How does salt fit into this equation?

Water in our body is found in two places: either inside the cells or outside the cells. The balance between these two, which is very important in order for the body to function properly, is maintained by salt. That’s why we’re given electrolytes (dissolved salts and glucose) in sports drinks, or when we are dehydrated. These additions allow water to be absorbed more quickly by the body.

Too much water can also be bad for you because the salts (and other nutrients) get diluted and cannot exert their effect or control the movement of water.

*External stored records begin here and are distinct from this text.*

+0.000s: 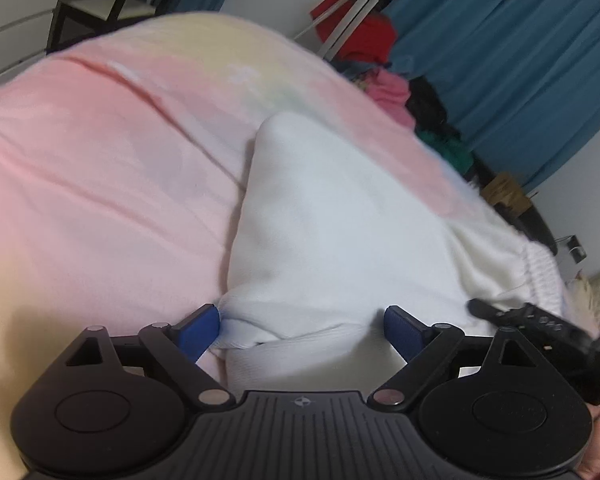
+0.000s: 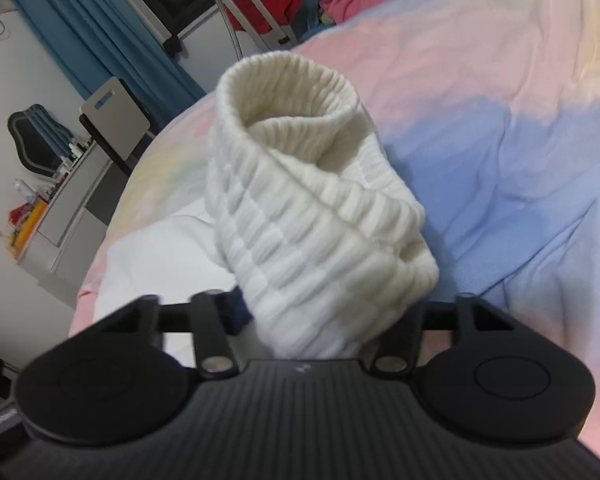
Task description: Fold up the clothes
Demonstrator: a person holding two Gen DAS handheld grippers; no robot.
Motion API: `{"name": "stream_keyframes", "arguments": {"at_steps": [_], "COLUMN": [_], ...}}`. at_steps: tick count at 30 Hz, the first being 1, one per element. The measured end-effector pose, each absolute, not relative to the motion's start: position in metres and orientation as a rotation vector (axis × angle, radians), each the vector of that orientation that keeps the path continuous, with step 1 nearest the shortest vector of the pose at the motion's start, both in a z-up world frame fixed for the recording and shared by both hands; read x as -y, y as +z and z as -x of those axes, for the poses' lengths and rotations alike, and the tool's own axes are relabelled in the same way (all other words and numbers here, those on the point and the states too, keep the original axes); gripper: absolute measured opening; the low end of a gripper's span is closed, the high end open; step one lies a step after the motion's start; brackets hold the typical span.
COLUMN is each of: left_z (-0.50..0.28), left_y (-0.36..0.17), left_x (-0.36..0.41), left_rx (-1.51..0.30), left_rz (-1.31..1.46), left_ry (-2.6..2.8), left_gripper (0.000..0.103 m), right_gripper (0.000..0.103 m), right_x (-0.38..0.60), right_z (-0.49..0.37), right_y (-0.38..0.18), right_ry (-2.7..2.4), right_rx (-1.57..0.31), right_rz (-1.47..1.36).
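A white garment (image 1: 320,232) lies on a pastel pink, yellow and blue bedspread (image 1: 100,168). My left gripper (image 1: 302,330) has its blue pads (image 1: 202,328) spread wide, with a bunched edge of the garment lying between them. The other gripper shows at the right of that view (image 1: 540,320). In the right wrist view my right gripper (image 2: 320,316) is shut on the garment's ribbed white cuff (image 2: 308,184), which stands up as an open tube. Its fingers are mostly hidden by the cuff.
A pile of red, pink, black and green clothes (image 1: 400,92) lies at the bed's far edge by a metal stand (image 1: 352,12). Blue curtains (image 1: 500,52) hang behind. A desk with clutter and a chair (image 2: 112,116) stand beside the bed.
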State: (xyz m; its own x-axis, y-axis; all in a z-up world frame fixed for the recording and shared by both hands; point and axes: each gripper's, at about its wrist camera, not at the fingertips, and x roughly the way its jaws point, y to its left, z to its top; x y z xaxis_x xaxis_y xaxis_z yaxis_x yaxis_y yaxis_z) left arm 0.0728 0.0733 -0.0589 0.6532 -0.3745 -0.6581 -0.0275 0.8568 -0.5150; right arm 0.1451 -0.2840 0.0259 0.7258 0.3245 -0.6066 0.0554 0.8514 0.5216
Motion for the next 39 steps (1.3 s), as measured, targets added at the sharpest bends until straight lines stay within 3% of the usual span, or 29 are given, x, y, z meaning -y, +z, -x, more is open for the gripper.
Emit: {"name": "stream_keyframes", "arguments": {"at_steps": [5,9,12,18,25,30,39], "left_z": [-0.067,-0.053,-0.046,-0.079,-0.163,-0.223,-0.302], "left_y": [-0.048,-0.018,0.016,0.088,0.131,0.11,-0.017], "left_x": [-0.069,-0.055,-0.04,0.043,0.196,0.292,0.349], "left_rx": [-0.828,-0.757,-0.702,-0.612,-0.578,-0.602,-0.68], "left_rz": [0.479,0.404,0.391,0.329,0.332,0.336,0.244], "left_ry": [-0.213,-0.222,-0.257,-0.386,-0.549,-0.62,-0.695], "left_gripper": [0.062,0.041,0.035,0.031,0.031,0.032,0.032], "right_gripper": [0.033,0.029,0.027,0.026,0.026,0.026,0.027], "right_x": [0.282,0.279,0.295,0.379,0.524,0.592,0.598], "right_z": [-0.129,-0.114,-0.108,-0.11,-0.134,-0.155,-0.185], "right_y": [0.053,0.089,0.114,0.16,0.19,0.163,0.024], "right_ry": [0.151,0.186,0.184,0.12,-0.068,-0.191,-0.36], "right_rx": [-0.68,-0.616,-0.572,-0.481,-0.359,-0.284,-0.259], "right_rz": [-0.523,-0.491,-0.512,-0.616,-0.741,-0.776,-0.827]}}
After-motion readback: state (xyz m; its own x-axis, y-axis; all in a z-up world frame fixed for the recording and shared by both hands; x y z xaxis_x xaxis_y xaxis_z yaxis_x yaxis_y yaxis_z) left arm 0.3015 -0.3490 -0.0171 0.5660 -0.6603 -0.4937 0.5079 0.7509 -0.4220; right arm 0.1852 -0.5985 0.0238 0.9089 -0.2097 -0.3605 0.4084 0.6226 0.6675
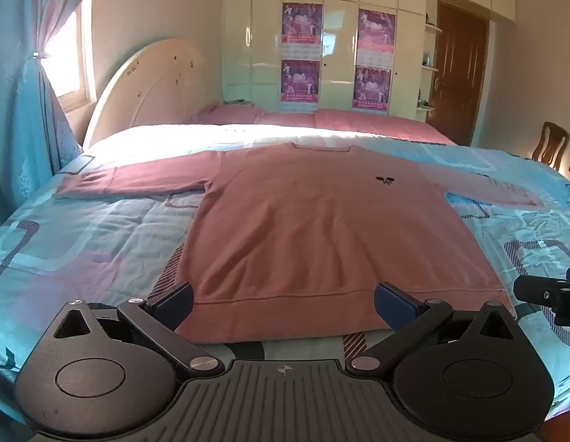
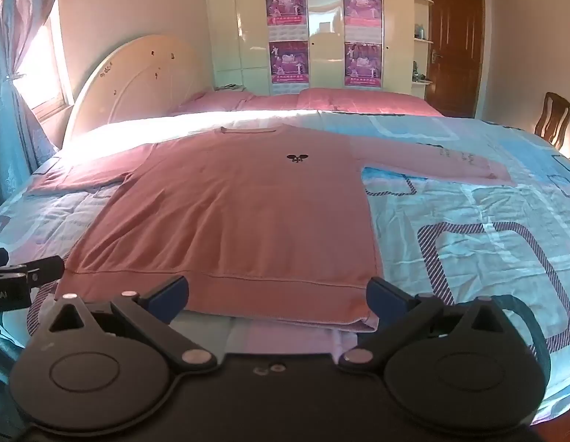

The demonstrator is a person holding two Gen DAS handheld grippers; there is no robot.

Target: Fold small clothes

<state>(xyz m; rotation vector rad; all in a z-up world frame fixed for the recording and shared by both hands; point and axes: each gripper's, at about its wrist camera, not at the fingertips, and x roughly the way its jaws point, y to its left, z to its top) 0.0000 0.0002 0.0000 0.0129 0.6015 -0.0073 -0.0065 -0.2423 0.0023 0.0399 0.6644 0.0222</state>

Some tips to maintain a good level of hydration:

During high heat and exercise, drink enough water from time to time, until you quench your thirst. Add some salt and glucose to your water if you feel very thirsty.

The health authorities commonly recommend about 2 litres of water in a day. But there are many factors that affect our individual needs. As a general rule, drink enough water for to have pale yellow colour urine. A bright yellow colour means you need more water. Some medications can also change the colour of urine. In that case, until you’re not thirsty anymore.

Thirst is generally a good sign of dehyration. However, older people may consciously need to watch their water intake, because our natural thirst mechanisms can start to malfunction in old age.

If you experience headaches on a daily basis, increase your water intake slowly to reach an amount that suits you.

Alcohol is a diuretic, i.e. it makes you lose water. Drinking a glass of water between alcoholic drinks can go a long way. It can also reduce the severity of a hangover.

Caffeinated drinks (tea and coffee) have a mild diuretic effect. The water loss is small enough to be replaced by water in fruits and vegetables. But moderation is still a good idea.

Speaking of fruits and vegetables, many of them have 80-90% water, along with fibre and other nutrients. These include cucumbers, salad greens, strawberries, watermelon etc. A diet rich in fruits and vegetables can help you stay hydrated.

If you do not like the taste of water, add a little bit of soda water or juice to it. Plain fruit juice will increase your fluid intake, but raise your calorie intake too, without the fibre benefits of eating whole fruits.

Only your body can tell you how much water you need! Just keeping an eye out for the signs of dehydration can help take a step closer to a healthier you.



1. Thomas DR, et al. Journal of the American Medical Directors Association 2008, 9(5): 292-301.
2.  Kleiner SM. Journal of the American Dietetic Association 1999, 99(2): 200-206.
3. Boschmann M, et al. J Clin Endocrinol Metab 2003, 88(12): 6015-6019.
4. Boschmann M, et al. The Journal of Clinical Endocrinology & Metabolism 2007, 92(8): 3334-3337.